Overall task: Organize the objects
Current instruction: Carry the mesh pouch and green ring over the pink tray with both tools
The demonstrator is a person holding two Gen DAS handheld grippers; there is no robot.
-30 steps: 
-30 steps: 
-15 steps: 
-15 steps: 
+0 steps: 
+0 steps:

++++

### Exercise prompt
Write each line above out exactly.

### Response box
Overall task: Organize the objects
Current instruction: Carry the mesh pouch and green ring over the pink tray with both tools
The demonstrator is a person holding two Gen DAS handheld grippers; there is no robot.
-30 steps: 
-30 steps: 
-15 steps: 
-15 steps: 
+0 steps: 
+0 steps:

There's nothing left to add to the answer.